EXERCISE OBJECTIVE — For the records below, give the number of lines where the string "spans" occurs. Include nothing else.

START DATA TO PROCESS

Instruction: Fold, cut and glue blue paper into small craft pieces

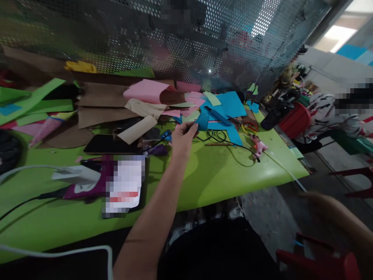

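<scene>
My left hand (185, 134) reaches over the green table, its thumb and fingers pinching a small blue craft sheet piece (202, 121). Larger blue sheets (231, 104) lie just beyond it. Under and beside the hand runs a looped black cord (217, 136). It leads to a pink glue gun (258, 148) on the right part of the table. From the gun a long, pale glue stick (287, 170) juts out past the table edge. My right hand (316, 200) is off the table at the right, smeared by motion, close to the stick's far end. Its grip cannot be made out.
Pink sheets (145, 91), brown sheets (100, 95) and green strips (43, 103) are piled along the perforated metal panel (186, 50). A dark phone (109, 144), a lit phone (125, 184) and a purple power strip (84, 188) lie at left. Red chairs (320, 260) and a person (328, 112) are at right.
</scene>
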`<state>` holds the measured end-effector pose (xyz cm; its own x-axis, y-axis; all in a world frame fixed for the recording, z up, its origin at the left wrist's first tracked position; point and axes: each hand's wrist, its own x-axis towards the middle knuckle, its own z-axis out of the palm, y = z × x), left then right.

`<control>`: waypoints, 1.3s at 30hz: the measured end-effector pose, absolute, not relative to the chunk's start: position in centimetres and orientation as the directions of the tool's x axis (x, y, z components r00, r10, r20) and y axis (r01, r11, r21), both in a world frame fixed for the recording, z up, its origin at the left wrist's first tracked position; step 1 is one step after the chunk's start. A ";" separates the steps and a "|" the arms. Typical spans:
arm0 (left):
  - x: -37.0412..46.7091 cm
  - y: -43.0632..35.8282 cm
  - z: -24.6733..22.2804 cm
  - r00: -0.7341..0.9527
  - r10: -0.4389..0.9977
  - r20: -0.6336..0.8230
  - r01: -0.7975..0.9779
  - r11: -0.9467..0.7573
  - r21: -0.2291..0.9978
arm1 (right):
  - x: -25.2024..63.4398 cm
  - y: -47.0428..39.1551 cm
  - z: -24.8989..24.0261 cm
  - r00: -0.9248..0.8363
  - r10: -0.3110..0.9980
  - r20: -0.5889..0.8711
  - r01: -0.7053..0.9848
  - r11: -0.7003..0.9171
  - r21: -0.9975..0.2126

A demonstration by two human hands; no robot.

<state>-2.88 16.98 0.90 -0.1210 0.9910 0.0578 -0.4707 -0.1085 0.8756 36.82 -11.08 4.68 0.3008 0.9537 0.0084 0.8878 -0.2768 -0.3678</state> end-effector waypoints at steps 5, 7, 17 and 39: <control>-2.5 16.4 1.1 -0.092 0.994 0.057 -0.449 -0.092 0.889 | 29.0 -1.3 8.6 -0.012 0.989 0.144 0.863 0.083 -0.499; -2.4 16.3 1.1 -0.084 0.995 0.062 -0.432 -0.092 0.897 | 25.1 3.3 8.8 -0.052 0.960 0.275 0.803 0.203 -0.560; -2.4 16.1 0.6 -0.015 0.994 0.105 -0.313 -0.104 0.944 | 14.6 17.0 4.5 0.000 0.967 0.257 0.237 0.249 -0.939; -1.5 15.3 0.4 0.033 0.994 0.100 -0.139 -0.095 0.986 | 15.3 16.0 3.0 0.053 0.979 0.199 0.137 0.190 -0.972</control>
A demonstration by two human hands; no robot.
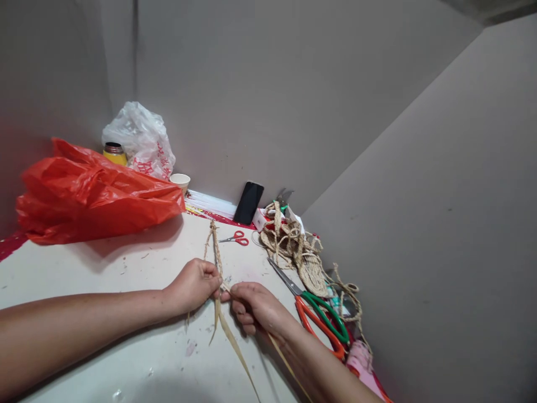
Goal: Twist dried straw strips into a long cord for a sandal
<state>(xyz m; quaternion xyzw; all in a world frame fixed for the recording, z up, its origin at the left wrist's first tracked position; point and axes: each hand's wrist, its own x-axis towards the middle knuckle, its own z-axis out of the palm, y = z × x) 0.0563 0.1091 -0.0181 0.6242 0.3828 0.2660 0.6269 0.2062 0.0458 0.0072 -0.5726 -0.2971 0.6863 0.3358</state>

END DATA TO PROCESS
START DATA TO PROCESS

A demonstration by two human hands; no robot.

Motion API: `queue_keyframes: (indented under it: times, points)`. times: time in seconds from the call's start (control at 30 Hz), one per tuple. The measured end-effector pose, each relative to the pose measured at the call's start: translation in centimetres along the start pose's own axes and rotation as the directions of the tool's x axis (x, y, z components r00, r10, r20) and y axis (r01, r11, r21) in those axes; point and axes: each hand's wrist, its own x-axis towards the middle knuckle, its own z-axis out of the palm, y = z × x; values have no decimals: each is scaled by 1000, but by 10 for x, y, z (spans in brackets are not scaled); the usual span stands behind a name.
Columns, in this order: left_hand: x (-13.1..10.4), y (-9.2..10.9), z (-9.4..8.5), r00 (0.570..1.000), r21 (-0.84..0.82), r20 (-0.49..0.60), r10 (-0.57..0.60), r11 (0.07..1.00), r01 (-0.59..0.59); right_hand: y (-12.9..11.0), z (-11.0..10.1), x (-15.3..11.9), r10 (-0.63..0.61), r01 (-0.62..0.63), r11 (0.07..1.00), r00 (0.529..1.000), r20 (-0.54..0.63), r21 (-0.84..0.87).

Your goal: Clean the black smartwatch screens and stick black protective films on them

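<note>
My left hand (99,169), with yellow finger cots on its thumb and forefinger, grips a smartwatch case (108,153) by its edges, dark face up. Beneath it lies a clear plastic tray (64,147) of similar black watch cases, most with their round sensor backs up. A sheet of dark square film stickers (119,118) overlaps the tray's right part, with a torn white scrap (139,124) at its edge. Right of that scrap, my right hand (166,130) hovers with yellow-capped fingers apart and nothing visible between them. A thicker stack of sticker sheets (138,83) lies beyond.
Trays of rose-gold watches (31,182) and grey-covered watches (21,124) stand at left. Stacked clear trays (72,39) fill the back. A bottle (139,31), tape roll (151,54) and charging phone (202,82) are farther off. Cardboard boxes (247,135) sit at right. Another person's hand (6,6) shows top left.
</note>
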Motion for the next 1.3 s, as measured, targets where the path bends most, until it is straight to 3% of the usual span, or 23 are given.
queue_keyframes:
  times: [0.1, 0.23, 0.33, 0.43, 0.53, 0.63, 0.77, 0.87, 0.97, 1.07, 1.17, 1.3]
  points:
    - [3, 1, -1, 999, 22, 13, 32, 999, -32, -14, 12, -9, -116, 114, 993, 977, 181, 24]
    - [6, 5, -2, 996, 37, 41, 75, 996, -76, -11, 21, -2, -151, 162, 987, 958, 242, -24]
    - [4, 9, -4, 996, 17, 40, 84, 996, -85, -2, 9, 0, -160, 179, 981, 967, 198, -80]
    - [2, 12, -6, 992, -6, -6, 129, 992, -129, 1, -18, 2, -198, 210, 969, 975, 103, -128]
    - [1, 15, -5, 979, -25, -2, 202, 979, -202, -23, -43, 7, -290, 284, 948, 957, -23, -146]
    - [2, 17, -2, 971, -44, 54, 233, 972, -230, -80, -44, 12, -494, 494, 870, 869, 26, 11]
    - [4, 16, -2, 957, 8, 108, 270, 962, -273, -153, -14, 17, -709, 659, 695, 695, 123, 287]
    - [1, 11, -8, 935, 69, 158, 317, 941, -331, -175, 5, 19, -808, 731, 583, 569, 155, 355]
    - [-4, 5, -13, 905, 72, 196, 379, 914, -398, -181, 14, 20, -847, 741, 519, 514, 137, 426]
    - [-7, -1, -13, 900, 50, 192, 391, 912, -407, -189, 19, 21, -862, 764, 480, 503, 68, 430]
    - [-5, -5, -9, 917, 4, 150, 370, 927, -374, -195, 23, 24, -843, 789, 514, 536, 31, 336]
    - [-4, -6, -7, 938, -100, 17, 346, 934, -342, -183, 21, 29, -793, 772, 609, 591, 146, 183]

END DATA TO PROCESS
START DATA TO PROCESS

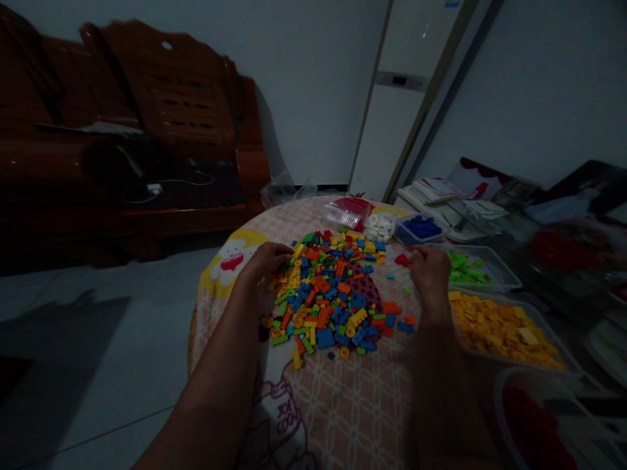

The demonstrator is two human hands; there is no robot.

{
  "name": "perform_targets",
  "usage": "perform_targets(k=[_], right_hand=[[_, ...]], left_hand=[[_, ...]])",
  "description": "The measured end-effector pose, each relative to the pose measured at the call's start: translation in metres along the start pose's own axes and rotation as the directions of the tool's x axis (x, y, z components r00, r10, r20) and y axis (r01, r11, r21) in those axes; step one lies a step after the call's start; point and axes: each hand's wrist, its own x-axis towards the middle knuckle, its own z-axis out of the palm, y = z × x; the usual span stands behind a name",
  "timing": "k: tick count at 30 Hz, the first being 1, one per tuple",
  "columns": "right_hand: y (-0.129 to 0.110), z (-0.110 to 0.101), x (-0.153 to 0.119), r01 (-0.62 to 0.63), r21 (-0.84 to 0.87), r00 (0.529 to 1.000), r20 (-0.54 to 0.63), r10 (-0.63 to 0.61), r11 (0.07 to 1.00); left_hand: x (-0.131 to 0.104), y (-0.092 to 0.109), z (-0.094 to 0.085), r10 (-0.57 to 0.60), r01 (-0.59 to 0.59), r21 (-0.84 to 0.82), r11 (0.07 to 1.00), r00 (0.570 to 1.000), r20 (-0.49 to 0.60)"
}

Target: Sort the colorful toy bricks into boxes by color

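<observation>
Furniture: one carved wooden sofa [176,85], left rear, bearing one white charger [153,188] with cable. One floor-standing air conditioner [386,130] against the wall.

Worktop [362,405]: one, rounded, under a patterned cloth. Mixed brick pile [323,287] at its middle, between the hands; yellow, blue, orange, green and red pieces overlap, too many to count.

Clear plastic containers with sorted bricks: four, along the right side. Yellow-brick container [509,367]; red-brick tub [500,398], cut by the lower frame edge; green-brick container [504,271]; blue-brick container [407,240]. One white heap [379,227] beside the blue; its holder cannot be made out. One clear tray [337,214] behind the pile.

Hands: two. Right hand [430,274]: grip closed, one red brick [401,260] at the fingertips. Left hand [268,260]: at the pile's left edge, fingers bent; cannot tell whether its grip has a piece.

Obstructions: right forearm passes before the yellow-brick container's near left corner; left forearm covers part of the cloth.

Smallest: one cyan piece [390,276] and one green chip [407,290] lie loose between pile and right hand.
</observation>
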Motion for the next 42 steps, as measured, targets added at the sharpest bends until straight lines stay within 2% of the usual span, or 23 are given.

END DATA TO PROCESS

RESPONSE TO THE TASK — 2